__Exercise instructions__:
Using the data that follows, return exactly the lines from the one that contains "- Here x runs" through the one that contains "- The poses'", ends included.

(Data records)
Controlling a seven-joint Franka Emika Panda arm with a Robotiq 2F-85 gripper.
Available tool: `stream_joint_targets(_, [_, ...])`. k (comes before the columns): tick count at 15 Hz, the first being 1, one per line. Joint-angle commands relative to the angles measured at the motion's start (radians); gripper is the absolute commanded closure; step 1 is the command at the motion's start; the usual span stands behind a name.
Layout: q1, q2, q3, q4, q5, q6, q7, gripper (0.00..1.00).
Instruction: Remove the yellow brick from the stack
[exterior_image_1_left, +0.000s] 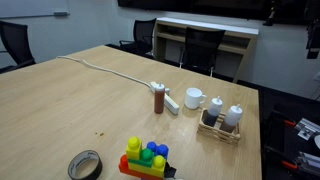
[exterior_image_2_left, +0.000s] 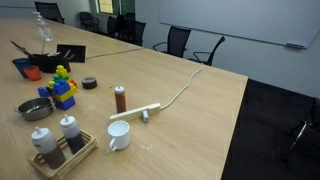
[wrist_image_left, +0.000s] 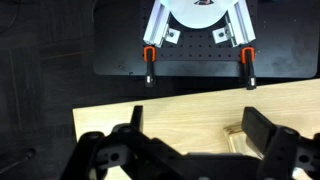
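Note:
The stack (exterior_image_1_left: 146, 164) stands near the table's front edge, also in an exterior view (exterior_image_2_left: 64, 90). The yellow brick (exterior_image_1_left: 133, 146) sits on its top at one end, next to green and blue bricks, over a red-orange base; it also shows in an exterior view (exterior_image_2_left: 62, 72). My gripper (wrist_image_left: 200, 135) shows only in the wrist view. It is open and empty, above bare light wood table, with a wooden rack corner (wrist_image_left: 235, 135) near one finger. The stack is out of the wrist view.
A tape roll (exterior_image_1_left: 85, 165) lies beside the stack. A brown bottle (exterior_image_1_left: 159, 100), a white power strip with cable (exterior_image_1_left: 170, 101), a mug (exterior_image_1_left: 194, 98) and a wooden rack with bottles (exterior_image_1_left: 222, 122) stand mid-table. A metal bowl (exterior_image_2_left: 35, 108) is near the stack.

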Motion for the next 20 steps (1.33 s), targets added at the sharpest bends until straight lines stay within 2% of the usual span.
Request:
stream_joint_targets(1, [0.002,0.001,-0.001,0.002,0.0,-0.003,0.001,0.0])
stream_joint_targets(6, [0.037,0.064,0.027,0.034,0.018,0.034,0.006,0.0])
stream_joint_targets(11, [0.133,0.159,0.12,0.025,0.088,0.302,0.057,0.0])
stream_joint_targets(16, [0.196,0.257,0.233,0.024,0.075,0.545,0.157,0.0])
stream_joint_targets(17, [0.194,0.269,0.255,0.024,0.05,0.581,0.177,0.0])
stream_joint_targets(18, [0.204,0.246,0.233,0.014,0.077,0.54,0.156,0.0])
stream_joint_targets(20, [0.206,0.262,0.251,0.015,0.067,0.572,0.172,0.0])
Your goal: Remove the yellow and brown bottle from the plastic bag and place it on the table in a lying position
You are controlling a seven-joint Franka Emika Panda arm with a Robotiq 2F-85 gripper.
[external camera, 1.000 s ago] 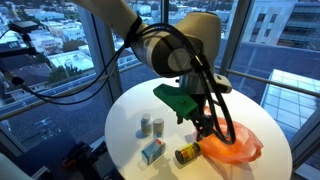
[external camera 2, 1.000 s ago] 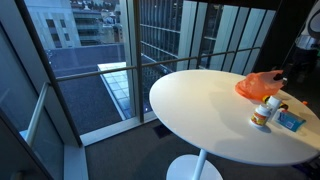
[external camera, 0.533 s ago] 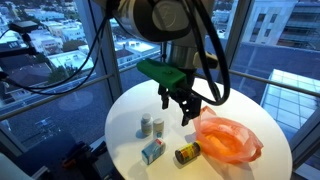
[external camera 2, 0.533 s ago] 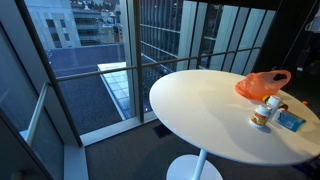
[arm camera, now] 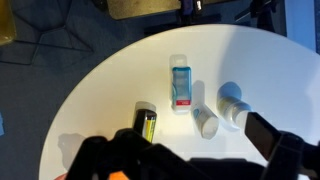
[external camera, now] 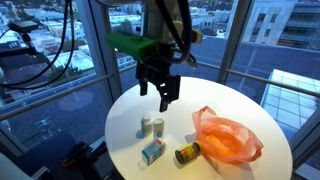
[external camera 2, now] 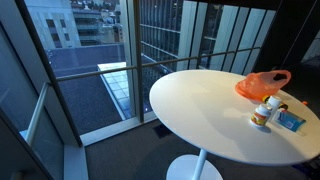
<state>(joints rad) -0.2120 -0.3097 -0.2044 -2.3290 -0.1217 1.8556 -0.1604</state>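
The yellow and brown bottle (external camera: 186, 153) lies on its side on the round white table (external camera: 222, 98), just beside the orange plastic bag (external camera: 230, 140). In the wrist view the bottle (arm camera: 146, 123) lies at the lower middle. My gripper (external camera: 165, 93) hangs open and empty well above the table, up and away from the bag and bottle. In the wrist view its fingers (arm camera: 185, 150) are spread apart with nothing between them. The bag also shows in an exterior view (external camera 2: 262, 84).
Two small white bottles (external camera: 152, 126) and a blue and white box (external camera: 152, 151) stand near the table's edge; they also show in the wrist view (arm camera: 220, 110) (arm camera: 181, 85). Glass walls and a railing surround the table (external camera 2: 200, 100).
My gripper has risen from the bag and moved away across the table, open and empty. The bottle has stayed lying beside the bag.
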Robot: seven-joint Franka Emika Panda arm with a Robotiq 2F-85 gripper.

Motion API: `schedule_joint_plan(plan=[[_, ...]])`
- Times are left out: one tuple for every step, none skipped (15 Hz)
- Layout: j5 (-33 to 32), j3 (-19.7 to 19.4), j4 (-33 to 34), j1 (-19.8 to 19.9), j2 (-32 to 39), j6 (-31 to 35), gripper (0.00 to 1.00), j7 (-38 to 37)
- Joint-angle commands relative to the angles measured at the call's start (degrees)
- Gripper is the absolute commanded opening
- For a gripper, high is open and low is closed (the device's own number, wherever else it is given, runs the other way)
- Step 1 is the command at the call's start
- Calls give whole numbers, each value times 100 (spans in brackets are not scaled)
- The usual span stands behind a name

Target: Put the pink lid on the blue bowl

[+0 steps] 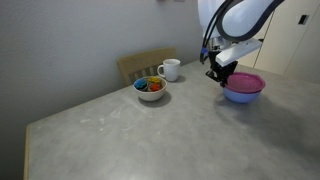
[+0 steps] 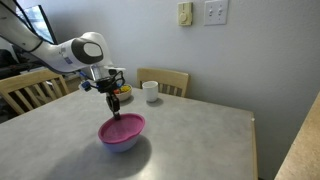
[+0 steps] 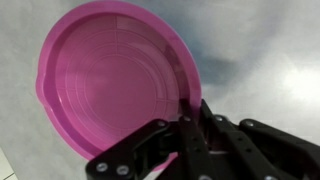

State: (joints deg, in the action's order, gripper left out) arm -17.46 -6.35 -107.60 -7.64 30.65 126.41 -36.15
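Lid (image 3: 115,80) lies flat on bowl (image 1: 243,96), on surface (image 1: 120,130). Wrist view: gripper (image 3: 186,135) sits at lid's 5 o'clock rim, with lid centre toward 10 o'clock from it. Fingers nearly together; cannot tell whether they pinch the rim.

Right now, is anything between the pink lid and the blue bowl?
Nothing visible. The flat round pink plastic lid already lies on the round blue plastic bowl, with the claw gripping its rim.
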Motion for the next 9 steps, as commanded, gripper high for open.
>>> schedule_joint_plan(plan=[[111,50,50,-6,94,-22,3,249],[110,51,37,-18,93,-7,3,244],[109,50,22,-30,82,-4,3,242],[109,49,-4,-42,58,8,3,233],[105,42,-18,-56,48,6,3,206],[111,43,-38,-57,31,14,3,200],[126,45,-58,-59,11,6,3,190],[130,43,-73,-66,2,9,3,170],[131,42,-92,-71,-12,20,3,161]])
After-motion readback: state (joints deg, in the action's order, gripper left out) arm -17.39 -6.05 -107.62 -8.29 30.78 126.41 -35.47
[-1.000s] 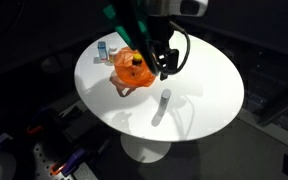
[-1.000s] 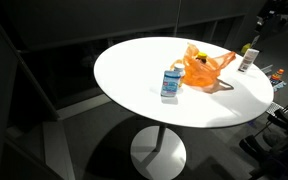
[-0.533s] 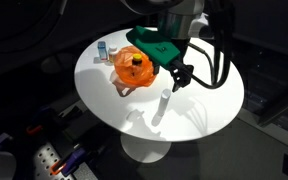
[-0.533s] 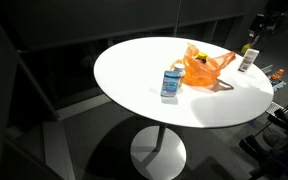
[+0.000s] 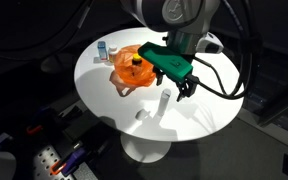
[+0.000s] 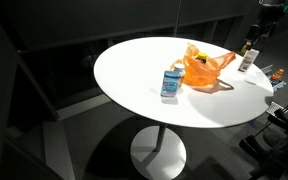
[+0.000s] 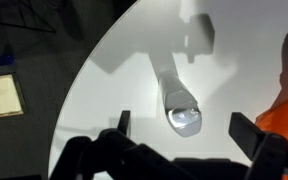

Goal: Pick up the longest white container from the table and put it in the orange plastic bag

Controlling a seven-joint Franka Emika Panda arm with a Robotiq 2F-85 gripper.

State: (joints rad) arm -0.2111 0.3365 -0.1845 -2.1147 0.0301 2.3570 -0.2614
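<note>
The round white tabletop [image 5: 206, 118] carries everything here, and the dark robot arm with its green wrist housing [image 5: 170, 58] reaches down over it from above. The crumpled orange plastic bag [image 5: 131, 68] sits towards the middle of the tabletop with its handles flopped outward. The tall white cylindrical container [image 7: 177, 90] stands upright on the bare surface just beside it, apart from the bag. In the wrist view the end effector [image 7: 182, 125] hangs over that container with its two dark fingers spread wide, one on each side of the cap and touching nothing. It is released and empty. By this, the task looks barely begun: the approach is lined up, but the grasp, the lift, the carry to the bag and the drop inside are all left to do. A shorter white container with a blue label [image 6: 170, 82] stands on the far side of the bag, well apart from the tall one and out of the way. Nothing lies between the container and the bag. The likelier trouble is the soft, crumpled bag mouth, which may offer only a narrow opening.
</note>
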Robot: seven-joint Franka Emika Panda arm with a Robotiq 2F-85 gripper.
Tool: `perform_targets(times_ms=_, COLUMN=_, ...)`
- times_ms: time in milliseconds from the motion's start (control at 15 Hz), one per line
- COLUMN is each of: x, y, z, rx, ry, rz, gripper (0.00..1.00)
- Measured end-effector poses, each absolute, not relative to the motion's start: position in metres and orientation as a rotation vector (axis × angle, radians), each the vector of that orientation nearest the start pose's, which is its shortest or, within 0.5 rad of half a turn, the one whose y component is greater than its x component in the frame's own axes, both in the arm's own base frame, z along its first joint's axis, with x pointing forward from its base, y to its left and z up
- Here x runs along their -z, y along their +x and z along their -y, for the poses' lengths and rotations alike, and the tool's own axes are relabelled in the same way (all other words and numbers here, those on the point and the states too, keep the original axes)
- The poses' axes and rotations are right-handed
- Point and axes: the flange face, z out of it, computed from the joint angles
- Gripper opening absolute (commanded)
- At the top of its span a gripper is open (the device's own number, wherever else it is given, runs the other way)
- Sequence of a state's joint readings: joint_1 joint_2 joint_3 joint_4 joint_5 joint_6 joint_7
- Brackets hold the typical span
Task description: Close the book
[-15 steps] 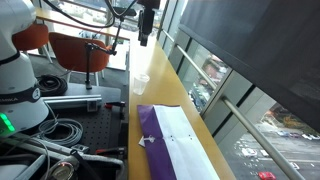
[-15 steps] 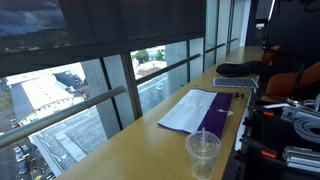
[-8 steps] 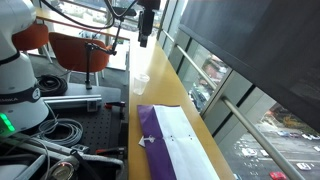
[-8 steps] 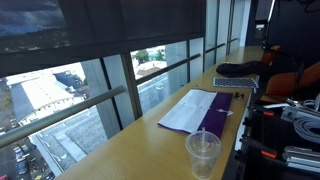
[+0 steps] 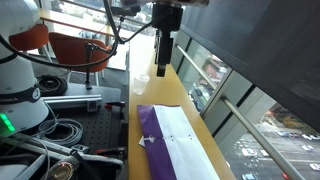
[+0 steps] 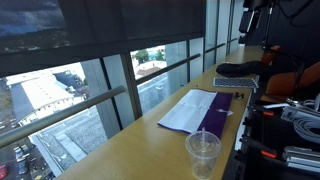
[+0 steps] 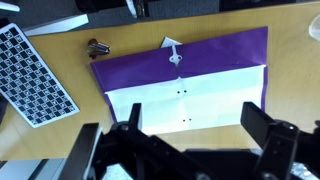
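One open book (image 7: 185,85), one plastic cup (image 6: 203,152)

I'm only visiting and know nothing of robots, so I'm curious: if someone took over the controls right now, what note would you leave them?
Tool: open, holding nothing, up in the air; the wrist view looks down on the book.
Book: lies open and flat on the counter, white page and purple cover showing.
Cup: stands on the counter, apart from the book.
Done: nothing yet; the book is untouched.
Left: lower the tool to the book, catch one side and fold it over until it is shut.
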State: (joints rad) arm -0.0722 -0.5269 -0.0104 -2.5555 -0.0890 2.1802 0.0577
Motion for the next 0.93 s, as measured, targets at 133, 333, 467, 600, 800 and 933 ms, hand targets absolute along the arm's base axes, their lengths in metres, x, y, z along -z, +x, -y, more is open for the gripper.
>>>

__Output of the task__:
- Here x runs along their -z, y along their +x and z along their -y, for the poses' lengths and rotations alike, and the tool's own axes are relabelled in the same way (all other words and numbers here, those on the point and the states too, keep the original axes)
- The poses' axes and rotations are right-handed

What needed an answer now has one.